Comment qualifieriez-vous ces six premiers mois passés à la tête de la fédération française de football ?
Intéressants, passionnants même. J’ai souhaité cette responsabilité. Je connaissais les rouages de la fédération, j’avais un pied dedans, mais j’éprouve beaucoup de plaisir à la diriger.

Et puis, vous êtes à un âge où l’on sait profiter des choses...
(Il sourit) C’est vrai que je n’ai pas de plan de carrière ! J’essaie d’aller vite. Je pense que les décisions déjà prises n’ont pas nui à la fédération. Il fallait trancher rapidement certains dossiers qui traînaient (les Bleus ont abandonné leurs primes liées au Mondial en Afrique du Sud, un accord financier a été trouvé avec Raymond Domenech, les services de la FFF ont été réorganisés, ndlr). Le mandat est court, dix-huit mois. Si vous ne prenez pas toutes ces décisions immédiatement, vous ne les prenez jamais.

On vous a vu vous entourer de gens de confiance dont Alain Christnacht, ancien préfet des Côtes-d’Armor, au poste de directeur général...
Partout, dans mes entreprises comme dans mes autres activités, j’ai toujours agi ainsi. Même quand vous êtes le patron, vous ne pouvez pas être partout et tout connaître, loin de là. À la fédé, j’ai changé le directeur général, le directeur général adjoint et le responsable du personnel. Alain Christnacht est quelqu’un de brillant, d’exceptionnel pour tout ce qui concerne le droit.

Pendant la campagne pour ces élections, vous vous étiez présenté comme quelqu’un de pas forcément sympathique. Était-ce une boutade ?
Être sympathique, dans cette situation, ça aurait été de dire oui à tout le monde. Je pense être quelqu’un d’aussi convivial que beaucoup de gens. Mais il fallait remettre sur les rails une institution qui ne fonctionnait plus très bien. D’ailleurs, si tout avait bien fonctionné, si les électeurs concernés n’avaient eu aucun doute, il n’y aurait pas eu cette crise de gouvernance, il n’y aurait pas eu d’élection par scrutin de listes et je n’aurais pas été élu. Je crois qu’il y a aujourd’hui un peu plus de respect envers la fédération.

Quel est l’emploi du temps de Noël Le Graët, président de la FFF et toujours chef d’entreprise?
Ca me plaît mais c’est très prenant, je l’avoue.

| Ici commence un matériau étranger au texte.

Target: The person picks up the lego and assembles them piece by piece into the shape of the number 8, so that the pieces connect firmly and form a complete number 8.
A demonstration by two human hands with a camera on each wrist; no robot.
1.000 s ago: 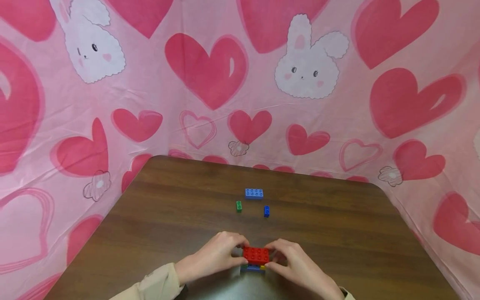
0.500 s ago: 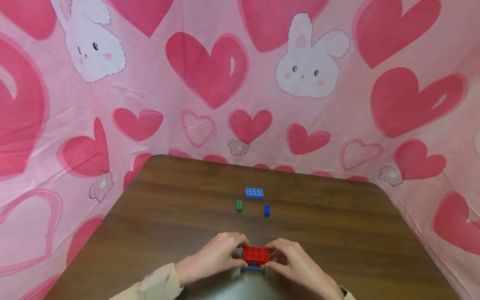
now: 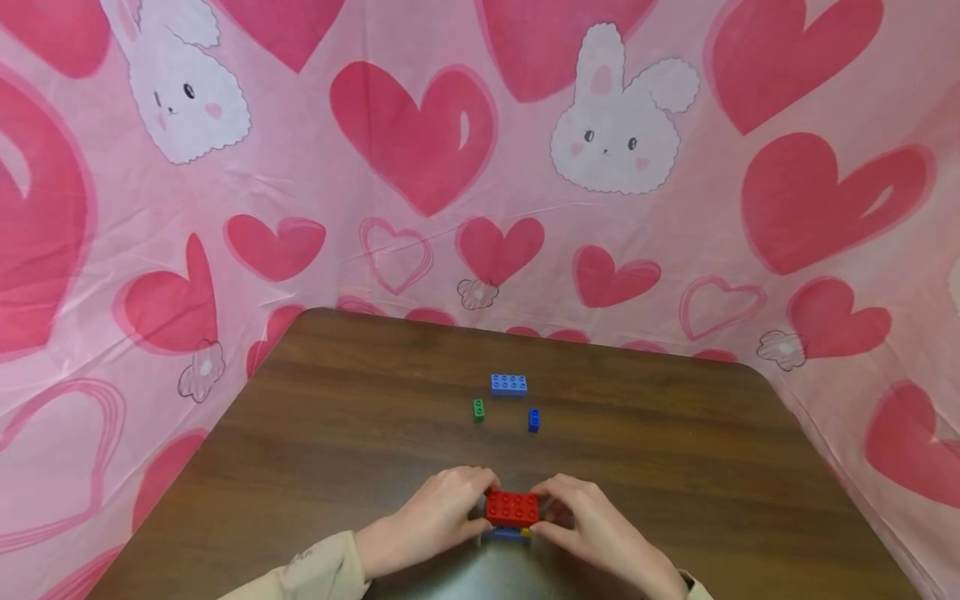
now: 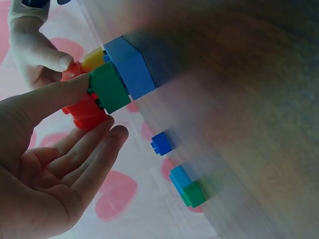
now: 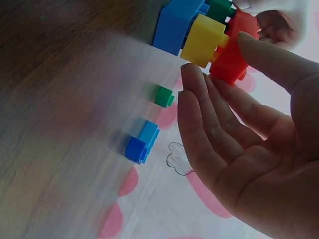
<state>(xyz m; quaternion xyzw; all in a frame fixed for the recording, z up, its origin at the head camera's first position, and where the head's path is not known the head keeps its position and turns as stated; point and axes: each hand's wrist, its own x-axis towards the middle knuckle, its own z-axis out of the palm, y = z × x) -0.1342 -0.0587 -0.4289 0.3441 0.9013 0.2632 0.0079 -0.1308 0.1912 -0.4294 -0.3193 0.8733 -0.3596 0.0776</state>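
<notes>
Hands [image 3: 431, 517] [image 3: 592, 525] hide red brick's [image 3: 512, 508] ends; lower bricks [image 3: 507, 533] barely visible.

the right hand [image 5: 249, 149] pinches the red brick [image 5: 233, 47] between thumb and fingers — that brick tops a stack with a yellow brick [image 5: 203, 39] and a blue brick [image 5: 175, 24] against the desk [image 5: 60, 74]. below the stack lie a small green brick [image 5: 163, 96] and two blue bricks [image 5: 141, 142] — well apart from it.

Light-blue brick [image 3: 508, 384], green brick [image 3: 477, 410], blue brick [image 3: 533, 420]
</notes>
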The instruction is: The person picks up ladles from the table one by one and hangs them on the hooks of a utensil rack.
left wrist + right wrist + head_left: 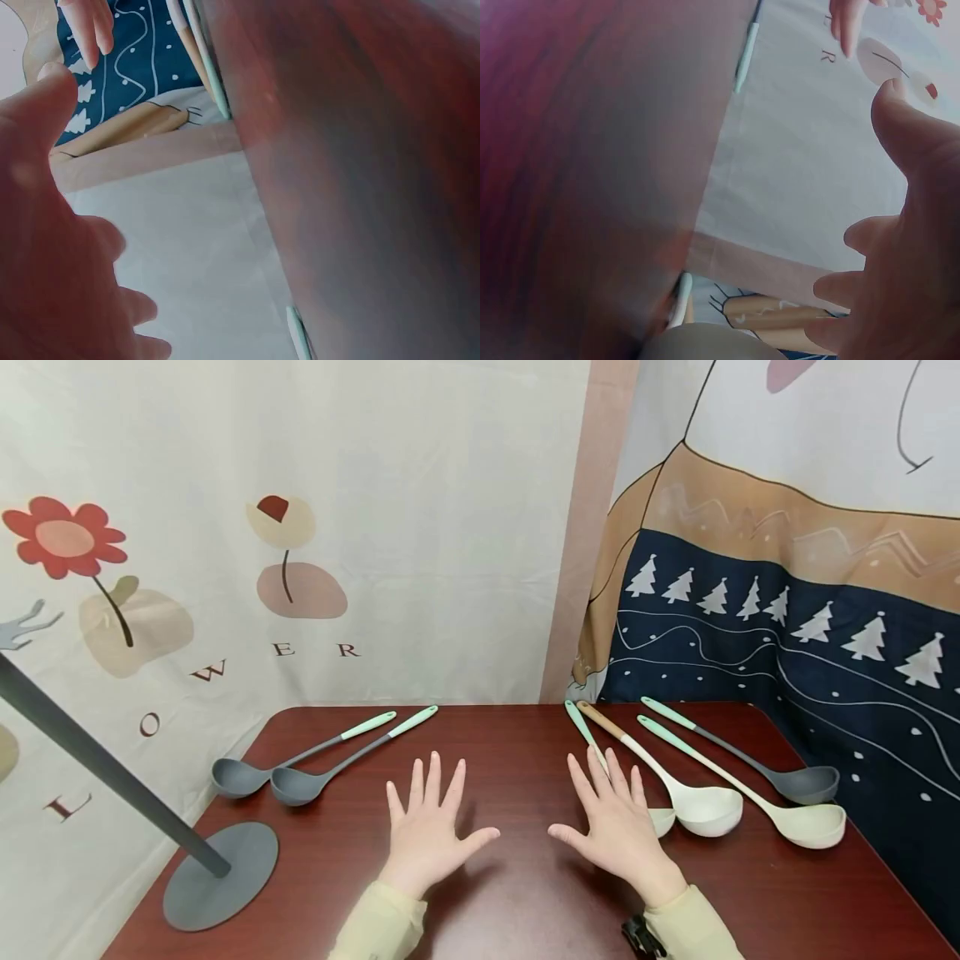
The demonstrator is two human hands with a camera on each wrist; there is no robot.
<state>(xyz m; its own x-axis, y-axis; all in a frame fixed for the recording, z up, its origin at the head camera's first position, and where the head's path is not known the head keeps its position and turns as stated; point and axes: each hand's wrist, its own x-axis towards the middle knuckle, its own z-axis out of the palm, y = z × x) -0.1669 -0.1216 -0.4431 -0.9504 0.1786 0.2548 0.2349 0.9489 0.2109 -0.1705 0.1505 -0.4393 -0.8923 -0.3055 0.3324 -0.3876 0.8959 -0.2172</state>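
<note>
My left hand (pixel 427 831) is held over the middle of the table with fingers spread, holding nothing. Beside it my right hand (pixel 618 827), also spread and holding nothing, overlaps a white ladle (pixel 662 821) with a mint handle, hiding its middle. Two grey ladles with mint handles lie at the left, an outer one (pixel 240 778) and an inner one (pixel 298 786). To the right of my right hand are a white ladle with a tan handle (pixel 708 811), a white ladle with a mint handle (pixel 812 825) and a grey ladle (pixel 808 784).
A grey pole on a round base (pixel 221 889) stands at the left of the dark red wooden table (pixel 517 910). Behind hangs a pale printed curtain (pixel 450 527); a navy cloth with white trees (pixel 697 635) hangs along the right side.
</note>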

À l’origine, j’avais prévu de partir le mardi soir à Paris et de revenir le vendredi midi. Au final, j’y suis souvent du lundi au samedi. Je n’ai plus le temps de prendre un café avec les copains à Guingamp ! Mais j’ai une chance dingue. Les rendez-vous sont intéressants, les négociations avec les uns et les autres aussi. Je ne me plains pas, même s’il y a plus d’obligations que je ne le pensais. Avec l’UEFA, par exemple. Récemment, j’ai passé trois jours à Chypre avec les autres présidents de fédérations. J’irai trois jours en février en Turquie parce que l’UEFA provoque une nouvelle réunion. Il y a eu le tirage au sort du Mondial au Brésil, celui de l’Euro à Kiev...

À Kiev, où l’anecdote dit que vous avez écouté Laval-Guingamp sur Radio Bonheur....
L’anecdote est vraie ! Le tirage de l’Euro était terminé. Comme je n’aime pas les repas assis, on avait fait une table debout avec les amis. Il y avait notamment Alain Giresse (sélectionneur du Mali) qui était invité, Jacques Lambert (président de l’organisation en France de l’Euro 2016), Michel Platini passait de temps en temps. Mon téléphone était posé sur la table, branché sur Radio Bonheur. La deuxième mi-temps de Laval-Guingamp avait commencé. D’habitude, Alain Giresse n’écoute pas, il a trop peur pour son fils. À un moment, je l’ai appelé : "But de.... ?". Et tout à la fin, "but de... ?". Guingamp a gagné 2-1, deux buts de Thibault Giresse dont le dernier à la 91e minute !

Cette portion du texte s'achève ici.